Start of The data
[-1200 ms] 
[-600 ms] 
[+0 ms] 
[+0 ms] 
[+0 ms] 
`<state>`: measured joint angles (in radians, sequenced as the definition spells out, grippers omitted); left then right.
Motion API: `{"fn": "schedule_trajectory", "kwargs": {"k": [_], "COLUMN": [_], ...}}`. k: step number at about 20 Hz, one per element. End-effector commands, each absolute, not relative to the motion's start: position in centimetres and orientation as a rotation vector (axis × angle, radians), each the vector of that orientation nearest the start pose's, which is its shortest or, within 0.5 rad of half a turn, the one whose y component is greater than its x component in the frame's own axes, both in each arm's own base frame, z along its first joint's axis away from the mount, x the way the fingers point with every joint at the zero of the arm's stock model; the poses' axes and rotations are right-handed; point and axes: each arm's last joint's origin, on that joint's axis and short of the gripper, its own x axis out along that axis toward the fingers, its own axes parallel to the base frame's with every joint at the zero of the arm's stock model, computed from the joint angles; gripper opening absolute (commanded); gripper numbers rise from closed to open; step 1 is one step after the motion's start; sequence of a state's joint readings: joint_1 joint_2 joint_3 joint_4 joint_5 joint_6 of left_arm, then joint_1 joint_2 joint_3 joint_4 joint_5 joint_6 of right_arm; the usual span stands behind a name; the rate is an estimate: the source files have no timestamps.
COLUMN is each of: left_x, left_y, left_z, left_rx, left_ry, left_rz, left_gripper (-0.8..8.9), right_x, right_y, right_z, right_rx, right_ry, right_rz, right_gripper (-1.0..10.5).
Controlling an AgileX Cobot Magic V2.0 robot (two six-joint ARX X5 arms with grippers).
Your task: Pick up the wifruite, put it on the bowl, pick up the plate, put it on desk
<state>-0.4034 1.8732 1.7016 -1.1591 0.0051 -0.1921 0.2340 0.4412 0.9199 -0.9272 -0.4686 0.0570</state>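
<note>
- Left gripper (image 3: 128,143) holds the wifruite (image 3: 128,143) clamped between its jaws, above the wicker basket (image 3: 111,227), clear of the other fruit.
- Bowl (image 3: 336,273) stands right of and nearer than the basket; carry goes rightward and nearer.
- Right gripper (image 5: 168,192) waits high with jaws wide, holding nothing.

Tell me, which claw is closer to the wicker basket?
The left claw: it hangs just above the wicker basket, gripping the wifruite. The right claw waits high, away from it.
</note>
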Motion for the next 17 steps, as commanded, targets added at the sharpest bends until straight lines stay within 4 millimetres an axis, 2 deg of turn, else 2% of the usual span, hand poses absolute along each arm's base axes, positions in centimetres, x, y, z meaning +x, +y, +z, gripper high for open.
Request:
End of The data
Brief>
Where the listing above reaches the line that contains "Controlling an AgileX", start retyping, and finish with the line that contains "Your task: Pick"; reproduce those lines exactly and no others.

Answer to the problem>
Controlling an AgileX Cobot Magic V2.0 robot (two six-joint ARX X5 arms with grippers).
Your task: Pick up the wifruite, put it on the bowl, pick up the plate, put it on desk

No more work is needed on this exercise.